## Required work
Below this line is the material. Write out only its lines from the one containing "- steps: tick" through the one containing "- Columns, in", both kept, exactly.

## Records for this task
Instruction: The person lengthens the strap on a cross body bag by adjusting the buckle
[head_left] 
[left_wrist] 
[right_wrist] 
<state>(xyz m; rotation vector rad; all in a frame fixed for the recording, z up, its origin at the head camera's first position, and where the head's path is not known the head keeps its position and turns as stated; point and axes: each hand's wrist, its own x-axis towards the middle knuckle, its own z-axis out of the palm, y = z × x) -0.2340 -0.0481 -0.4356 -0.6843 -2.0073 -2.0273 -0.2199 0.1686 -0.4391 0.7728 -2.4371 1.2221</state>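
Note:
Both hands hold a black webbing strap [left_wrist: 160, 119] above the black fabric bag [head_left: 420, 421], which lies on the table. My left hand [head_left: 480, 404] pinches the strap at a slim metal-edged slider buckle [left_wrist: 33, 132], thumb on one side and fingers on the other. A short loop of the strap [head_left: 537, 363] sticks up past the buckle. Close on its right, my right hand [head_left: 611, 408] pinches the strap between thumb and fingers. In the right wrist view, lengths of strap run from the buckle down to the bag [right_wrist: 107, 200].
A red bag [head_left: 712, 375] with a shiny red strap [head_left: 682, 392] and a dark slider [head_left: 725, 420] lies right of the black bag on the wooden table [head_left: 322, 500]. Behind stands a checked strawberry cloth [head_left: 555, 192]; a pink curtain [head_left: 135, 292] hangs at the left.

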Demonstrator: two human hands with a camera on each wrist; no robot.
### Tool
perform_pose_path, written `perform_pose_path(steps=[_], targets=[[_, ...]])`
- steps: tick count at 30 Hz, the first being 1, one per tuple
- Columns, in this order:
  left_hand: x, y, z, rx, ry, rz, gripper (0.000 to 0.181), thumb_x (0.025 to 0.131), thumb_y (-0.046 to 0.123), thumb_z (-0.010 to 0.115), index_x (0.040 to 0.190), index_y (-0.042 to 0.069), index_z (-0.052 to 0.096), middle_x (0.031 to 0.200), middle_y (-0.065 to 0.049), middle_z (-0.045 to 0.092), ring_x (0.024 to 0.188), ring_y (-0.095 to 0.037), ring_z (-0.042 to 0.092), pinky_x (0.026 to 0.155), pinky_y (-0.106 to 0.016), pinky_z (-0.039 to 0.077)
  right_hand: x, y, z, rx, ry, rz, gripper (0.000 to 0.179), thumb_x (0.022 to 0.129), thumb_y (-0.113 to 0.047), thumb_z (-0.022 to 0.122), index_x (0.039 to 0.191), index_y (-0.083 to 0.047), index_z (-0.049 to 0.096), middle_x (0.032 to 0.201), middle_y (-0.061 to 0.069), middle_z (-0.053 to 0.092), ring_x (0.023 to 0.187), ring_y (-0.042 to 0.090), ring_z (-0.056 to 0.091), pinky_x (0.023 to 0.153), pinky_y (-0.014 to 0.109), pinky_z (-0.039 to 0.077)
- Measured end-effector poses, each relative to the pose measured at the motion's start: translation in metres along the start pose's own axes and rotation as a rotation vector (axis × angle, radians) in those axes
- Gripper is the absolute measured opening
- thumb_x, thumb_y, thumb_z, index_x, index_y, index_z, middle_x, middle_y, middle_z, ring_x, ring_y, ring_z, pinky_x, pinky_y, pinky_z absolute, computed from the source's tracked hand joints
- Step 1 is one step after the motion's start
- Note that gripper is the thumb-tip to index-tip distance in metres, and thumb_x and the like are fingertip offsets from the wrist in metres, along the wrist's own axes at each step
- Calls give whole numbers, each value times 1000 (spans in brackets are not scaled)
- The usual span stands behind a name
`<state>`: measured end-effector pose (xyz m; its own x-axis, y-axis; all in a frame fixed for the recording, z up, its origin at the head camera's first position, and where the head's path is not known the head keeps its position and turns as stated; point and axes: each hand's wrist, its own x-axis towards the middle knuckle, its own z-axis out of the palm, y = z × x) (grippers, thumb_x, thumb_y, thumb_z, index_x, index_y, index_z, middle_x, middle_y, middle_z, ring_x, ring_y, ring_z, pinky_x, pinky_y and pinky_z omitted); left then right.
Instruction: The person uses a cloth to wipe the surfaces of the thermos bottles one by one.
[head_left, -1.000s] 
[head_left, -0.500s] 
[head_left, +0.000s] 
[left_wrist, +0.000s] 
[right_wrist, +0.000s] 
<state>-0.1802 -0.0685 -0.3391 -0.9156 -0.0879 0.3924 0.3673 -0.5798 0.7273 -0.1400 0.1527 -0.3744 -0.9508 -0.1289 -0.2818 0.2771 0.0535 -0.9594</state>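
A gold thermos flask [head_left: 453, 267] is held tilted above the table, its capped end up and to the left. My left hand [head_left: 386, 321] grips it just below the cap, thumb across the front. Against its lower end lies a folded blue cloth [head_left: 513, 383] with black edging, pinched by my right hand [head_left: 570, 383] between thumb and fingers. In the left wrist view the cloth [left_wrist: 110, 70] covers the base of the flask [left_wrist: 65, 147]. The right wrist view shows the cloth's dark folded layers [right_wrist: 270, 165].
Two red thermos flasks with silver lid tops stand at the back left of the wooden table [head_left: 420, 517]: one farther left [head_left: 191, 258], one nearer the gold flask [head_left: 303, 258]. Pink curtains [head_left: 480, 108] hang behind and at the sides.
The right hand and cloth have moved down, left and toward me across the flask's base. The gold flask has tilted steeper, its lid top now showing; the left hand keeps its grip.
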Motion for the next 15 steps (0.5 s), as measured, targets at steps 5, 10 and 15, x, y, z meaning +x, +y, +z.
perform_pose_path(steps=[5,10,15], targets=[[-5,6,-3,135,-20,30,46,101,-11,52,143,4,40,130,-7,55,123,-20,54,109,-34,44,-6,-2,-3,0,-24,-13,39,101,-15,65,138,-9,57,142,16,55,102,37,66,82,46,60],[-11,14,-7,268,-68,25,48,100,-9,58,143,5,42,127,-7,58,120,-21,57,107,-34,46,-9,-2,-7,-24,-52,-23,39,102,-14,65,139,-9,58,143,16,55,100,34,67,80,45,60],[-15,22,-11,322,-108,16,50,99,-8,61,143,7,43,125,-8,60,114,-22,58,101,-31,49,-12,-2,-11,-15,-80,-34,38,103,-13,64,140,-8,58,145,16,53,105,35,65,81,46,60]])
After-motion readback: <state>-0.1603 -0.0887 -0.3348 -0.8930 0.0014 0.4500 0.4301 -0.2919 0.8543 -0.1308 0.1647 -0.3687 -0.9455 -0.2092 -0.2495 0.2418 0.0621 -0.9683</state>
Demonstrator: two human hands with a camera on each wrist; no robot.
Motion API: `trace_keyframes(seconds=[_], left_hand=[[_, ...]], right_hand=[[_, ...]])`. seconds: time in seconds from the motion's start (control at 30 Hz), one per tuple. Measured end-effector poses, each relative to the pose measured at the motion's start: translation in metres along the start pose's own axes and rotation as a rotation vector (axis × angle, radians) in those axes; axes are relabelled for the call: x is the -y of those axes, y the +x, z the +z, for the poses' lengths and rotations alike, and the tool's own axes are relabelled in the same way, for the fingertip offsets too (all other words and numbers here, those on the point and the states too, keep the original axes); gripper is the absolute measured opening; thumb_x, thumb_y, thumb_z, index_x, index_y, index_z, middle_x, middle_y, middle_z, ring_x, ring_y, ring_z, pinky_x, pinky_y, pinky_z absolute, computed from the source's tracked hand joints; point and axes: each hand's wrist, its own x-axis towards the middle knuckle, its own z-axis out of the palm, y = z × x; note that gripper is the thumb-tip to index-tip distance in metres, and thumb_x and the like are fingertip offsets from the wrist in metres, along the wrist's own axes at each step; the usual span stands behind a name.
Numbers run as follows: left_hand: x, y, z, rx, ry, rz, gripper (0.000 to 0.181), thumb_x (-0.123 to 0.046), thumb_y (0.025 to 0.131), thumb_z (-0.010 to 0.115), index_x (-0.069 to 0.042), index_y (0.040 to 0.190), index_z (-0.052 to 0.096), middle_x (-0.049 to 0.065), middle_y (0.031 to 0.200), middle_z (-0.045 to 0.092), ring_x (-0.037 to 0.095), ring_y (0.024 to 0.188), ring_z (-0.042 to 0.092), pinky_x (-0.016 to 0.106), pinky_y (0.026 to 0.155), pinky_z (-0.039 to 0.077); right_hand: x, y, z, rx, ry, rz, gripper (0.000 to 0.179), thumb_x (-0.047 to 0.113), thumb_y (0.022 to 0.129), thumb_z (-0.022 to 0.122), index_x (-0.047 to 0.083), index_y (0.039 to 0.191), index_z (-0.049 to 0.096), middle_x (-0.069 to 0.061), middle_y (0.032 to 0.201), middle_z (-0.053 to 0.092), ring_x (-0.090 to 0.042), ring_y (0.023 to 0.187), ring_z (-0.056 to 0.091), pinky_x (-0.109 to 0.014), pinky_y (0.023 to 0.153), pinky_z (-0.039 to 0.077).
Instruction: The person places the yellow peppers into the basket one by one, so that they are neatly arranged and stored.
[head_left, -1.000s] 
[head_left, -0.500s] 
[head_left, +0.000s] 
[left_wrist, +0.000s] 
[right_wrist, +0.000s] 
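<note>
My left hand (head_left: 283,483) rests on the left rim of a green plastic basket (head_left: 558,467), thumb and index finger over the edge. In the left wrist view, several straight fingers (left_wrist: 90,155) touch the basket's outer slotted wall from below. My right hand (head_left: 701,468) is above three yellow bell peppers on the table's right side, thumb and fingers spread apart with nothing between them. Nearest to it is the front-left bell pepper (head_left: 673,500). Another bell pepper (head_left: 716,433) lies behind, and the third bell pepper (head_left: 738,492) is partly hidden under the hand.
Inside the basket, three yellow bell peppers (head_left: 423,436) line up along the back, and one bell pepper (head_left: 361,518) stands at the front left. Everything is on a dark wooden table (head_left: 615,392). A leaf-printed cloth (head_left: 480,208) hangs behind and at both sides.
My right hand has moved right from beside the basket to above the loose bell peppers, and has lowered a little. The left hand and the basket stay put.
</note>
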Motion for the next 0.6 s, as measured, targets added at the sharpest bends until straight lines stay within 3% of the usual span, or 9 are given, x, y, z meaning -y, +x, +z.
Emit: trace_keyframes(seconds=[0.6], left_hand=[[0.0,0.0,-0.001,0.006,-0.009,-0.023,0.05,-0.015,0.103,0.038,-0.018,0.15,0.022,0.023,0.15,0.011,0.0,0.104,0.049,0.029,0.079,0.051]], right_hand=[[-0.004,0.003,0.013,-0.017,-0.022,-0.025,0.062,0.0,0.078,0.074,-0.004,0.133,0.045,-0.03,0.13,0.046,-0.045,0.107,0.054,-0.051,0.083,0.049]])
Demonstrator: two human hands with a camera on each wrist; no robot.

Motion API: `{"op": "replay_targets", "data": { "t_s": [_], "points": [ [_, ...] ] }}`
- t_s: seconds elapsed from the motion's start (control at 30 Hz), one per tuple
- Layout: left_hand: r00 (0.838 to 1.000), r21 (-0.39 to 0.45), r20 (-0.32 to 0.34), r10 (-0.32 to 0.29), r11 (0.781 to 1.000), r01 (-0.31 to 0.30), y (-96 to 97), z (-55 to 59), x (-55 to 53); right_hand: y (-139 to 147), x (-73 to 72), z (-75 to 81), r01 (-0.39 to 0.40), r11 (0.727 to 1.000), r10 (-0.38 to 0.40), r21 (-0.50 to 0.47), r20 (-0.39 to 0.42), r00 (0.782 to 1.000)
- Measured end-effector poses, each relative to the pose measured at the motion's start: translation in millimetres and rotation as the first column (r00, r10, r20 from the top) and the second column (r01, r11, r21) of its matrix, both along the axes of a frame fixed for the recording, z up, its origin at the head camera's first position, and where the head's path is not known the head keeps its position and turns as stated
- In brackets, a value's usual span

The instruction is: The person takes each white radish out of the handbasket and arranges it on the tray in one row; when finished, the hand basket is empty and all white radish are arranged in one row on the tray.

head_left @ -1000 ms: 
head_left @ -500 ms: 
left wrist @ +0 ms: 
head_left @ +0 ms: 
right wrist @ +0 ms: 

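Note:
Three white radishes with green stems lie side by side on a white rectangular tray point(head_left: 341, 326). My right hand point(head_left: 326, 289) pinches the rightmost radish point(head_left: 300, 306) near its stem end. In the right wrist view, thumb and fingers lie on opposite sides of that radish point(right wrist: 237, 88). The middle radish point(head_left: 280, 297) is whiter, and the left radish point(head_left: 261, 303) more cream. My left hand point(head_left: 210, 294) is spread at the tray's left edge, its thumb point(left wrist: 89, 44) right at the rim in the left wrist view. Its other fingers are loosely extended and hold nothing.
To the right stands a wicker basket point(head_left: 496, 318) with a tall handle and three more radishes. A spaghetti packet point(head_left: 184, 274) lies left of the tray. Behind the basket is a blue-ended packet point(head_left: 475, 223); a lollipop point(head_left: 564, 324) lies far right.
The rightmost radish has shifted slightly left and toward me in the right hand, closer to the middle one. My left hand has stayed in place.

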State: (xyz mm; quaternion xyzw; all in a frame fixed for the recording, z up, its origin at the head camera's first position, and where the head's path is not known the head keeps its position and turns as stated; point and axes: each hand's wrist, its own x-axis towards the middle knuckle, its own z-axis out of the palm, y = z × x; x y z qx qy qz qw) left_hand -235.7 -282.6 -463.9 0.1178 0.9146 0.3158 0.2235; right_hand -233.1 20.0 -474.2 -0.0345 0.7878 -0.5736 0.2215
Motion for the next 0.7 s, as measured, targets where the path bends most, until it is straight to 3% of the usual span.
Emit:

## Solution to the exercise
- steps: tick count at 30 Hz, the first being 1, one per tuple
- Columns, in this order:

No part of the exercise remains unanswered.